The Commission is now on a crossroads, with the court demanding a clear explanation for the obvious disappearance of the messages. If the exchange of text has been deleted, the Commission must explain whether this is intentionally or a result of the routine mobile phone device, such as From the Leyen According to reports, your device has changed since the journalist's request.

The origins of the case follow for an article in the New York Times 2021, in which journalist Matina Stevis-Gridneff unveiled From the Leyen Had communicated directly to Bourla while negotiating vaccination supply. This revelation prompted German investigative journalists Alexander Fanta to submit a freedom of information to search for access to these messages.
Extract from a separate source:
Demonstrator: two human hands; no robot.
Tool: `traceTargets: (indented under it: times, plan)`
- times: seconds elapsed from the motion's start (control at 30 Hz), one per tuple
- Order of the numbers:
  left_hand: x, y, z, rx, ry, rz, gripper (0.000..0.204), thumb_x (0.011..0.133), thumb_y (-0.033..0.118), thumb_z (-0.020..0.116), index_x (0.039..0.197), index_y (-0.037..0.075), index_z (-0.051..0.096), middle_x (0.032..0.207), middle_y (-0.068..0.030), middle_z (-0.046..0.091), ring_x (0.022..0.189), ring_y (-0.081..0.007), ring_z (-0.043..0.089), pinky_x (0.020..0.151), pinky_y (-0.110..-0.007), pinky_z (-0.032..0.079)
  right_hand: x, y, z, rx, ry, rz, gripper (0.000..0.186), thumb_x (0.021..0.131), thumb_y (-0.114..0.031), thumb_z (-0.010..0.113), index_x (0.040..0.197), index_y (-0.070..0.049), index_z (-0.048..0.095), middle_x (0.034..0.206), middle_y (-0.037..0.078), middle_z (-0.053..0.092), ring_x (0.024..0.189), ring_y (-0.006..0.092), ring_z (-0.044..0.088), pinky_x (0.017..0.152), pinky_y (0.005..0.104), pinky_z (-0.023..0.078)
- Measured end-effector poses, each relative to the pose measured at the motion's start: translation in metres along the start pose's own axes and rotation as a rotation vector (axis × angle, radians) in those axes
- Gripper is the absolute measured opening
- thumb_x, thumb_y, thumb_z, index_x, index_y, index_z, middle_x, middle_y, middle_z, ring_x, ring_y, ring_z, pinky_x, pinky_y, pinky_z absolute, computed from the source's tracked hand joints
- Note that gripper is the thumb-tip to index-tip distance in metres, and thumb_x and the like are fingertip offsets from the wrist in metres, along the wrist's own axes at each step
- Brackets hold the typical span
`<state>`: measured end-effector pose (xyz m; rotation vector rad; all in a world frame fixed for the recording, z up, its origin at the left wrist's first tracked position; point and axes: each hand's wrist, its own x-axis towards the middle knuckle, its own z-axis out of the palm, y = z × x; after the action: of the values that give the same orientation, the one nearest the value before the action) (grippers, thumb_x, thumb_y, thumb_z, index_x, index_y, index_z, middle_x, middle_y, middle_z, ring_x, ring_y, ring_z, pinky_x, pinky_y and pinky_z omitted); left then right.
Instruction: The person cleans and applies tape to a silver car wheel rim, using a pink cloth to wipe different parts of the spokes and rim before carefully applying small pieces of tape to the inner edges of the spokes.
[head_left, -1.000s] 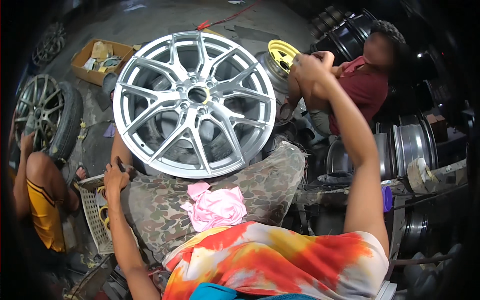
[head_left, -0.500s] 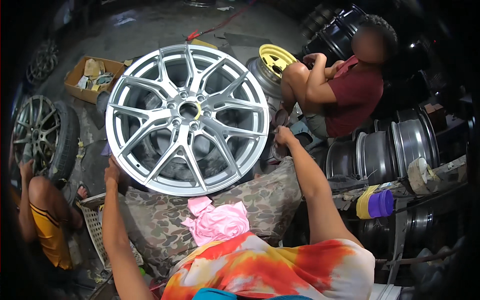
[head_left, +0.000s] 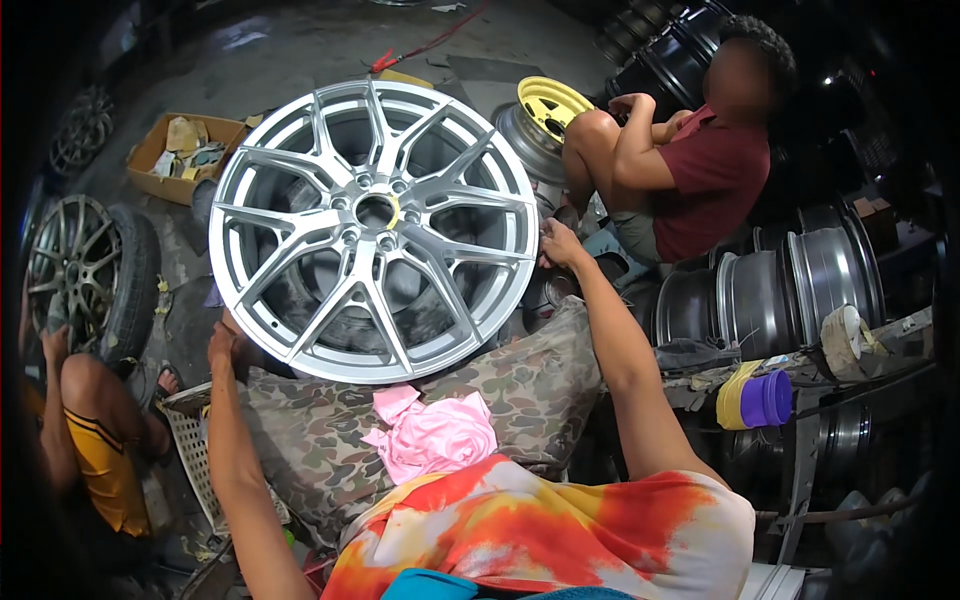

However, the Commission rejected the request and argued that SMS messages were not taken into account.public documentsAnd was not archived as such. The dispute deepened when the European The ombudsman intervened and came to the conclusion that the commission's refusal to search for the news was the disapproved administration. The New York Times then took the Commission to court, which led to the judgment on Wednesday.

For From the LeyenThe judgment has a shadow on its presidency, which began in 2019 and was extended for a second term last year. Critics say Pfizer Contract – The largest procurement contract in the EU history.

The court's court envelope also provides a sharp warning to EU institutions in relation to transparency obligations. Vincent Couronne, A European The legal researcher pointed out that the court has now determined a precedent that text messages can be viewed as public documents if they affect the official business. This could cause a reassessment to how EU officials deal with mobile communications in the future.

The Commission now has two months to decide whether to make an appeal against the decision or comply with the court's directive in order to provide a more detailed explanation on the lack of news. In its first response to the decision, the Commission signaled its intention to rethink the original request for access, but no longer had to be obliged to disclose it.

Meanwhile the European The public prosecutor carries out a separate criminal investigation of the procurement of vaccines and increases the possibility that investigators could try to access telecommunications data or app servers in order to access the relevant messages.

The fate of From the LeyenThe texts are still uncertain, but the judgment of the court has set a new scale of transparency within the EU institutions and sent a clear message that digital communication, as fleeting, cannot be checked.